Our brains are basically world-simulation machines, “projectors” if you like, the adaptive use of which (i.e. ordinary waking consciousness) is what leads to naive realism, the idea that we have untarnished access to the real world. In reality we have no such access, but ordinary waking consciousness does strongly correlate with aspects of reality because it is what promotes survival and reproduction. Maladaptive world-simulators = schizophrenia, or rather, that’s one manifestation of it. But it’s also possible to get the projector to do things with no adaptive use but are nevertheless fun for humans, e.g. DMT trips. And of course, drugs are just one way to do it. You can literally stick an electrode into a certain region of the brain and cause the visual field to be tinted blue. And then there’s also the phenomenon of “impossible colours,” which aren’t actually impossible (some people have experienced them); they’re just qualia that happen not to have any information-signalling utility in our world. You can type “impossible colours” into YouTube for a primer on this. The way light is intercepted in the eyes does not allow for such colours as blue/yellow or red/green to be mixed into “bluish-yellow” or “reddish-green,” but since colour is a purely subjective experience and not an actual property of certain wavelengths of light, it is possible for some people to mix the inputs from the visual cortex and see so-called impossible colours.
And what is really trippy is that the complete set of all possible qualia is incomprehensibly big.
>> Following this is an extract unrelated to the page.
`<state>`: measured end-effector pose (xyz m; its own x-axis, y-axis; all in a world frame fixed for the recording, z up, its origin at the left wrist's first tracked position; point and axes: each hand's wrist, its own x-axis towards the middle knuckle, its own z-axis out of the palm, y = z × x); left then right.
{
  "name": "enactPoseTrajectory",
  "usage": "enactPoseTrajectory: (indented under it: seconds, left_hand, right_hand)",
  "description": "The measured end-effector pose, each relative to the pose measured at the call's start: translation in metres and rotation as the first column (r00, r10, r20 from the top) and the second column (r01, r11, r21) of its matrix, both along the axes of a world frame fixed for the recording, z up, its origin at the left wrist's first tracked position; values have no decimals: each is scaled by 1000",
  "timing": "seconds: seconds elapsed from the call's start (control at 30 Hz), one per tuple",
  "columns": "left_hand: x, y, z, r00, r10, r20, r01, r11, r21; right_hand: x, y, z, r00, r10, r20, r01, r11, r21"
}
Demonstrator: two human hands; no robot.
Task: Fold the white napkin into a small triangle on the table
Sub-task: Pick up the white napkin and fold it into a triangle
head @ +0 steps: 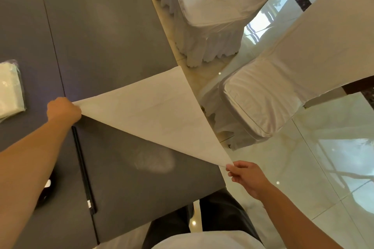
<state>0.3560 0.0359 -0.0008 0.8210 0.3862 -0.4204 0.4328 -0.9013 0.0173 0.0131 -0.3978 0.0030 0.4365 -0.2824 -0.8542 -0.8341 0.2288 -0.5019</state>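
Note:
The white napkin (153, 111) is folded into a large triangle and stretched taut over the right edge of the dark grey table (97, 32). My left hand (62, 110) is closed on its left corner, above the table. My right hand (243, 176) pinches the lower right corner between thumb and fingers, out past the table's edge and over the floor. The third corner points away, near the table's far right edge.
A stack of white napkins in clear plastic (10, 89) lies at the table's left. A thin black rod (84, 170) lies near my left forearm. Two white-covered chairs (208, 16) (269, 95) stand on the glossy floor to the right.

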Motion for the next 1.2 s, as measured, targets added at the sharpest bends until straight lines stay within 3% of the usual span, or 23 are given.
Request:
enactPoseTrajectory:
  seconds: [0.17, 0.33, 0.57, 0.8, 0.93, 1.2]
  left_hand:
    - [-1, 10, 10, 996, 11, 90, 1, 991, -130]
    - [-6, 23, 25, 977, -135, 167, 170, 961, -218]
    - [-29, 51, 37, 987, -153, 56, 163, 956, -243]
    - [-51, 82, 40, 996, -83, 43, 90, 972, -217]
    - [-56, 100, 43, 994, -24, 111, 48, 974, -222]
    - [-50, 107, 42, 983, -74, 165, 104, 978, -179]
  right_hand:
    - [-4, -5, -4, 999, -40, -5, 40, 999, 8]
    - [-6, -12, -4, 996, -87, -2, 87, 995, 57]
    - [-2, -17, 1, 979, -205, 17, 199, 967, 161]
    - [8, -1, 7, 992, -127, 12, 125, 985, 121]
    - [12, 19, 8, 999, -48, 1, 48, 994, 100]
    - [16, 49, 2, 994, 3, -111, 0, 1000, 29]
According to Andres G. Emilsson: “Even though we know all of the basic stable elements and many of their properties, we have only started mapping out the space of possible small molecules (e.g. there are ~10^60 bioactive drugs that have never been tested), and have yet to even begin the project in earnest of understanding what proteins can do. Or consider the number of options there are to make high-entropy alloys (alloys made with five or more metals). Or all the ways in which snowflakes of various materials can form, meaning that even when you are studying a single material it can form crystal structures of an incredibly varied nature. And then take into account the emergence of additional collective properties: physical systems can display a dazzling array of emergent exotic effects: superconductivity, etc. And this is the case in physics even though we know for a fact that there are only somewhat over a hundred possible building blocks (i.e. the elements).
In the province of the mind, we do not yet have even that level of understanding. When it comes to the state-space of consciousness we do not have a corresponding credible ‘periodic table of qualia.’ The range of possible experiences in normal everyday life is astronomical. Even so, the set of possible human sober experiences is a vanishing fraction of the set of possible DMT trips, which is itself a vanishing fraction of the set of possible DMT + LSD + ketamine + TMS + optogenetics + Generalized Wada Test + brain surgery experiences. Brace yourself for a state-space that grows supergeometrically with each variable you introduce.”
So a completed science of subjectivity, psychonautics, could take billions of years for all we know.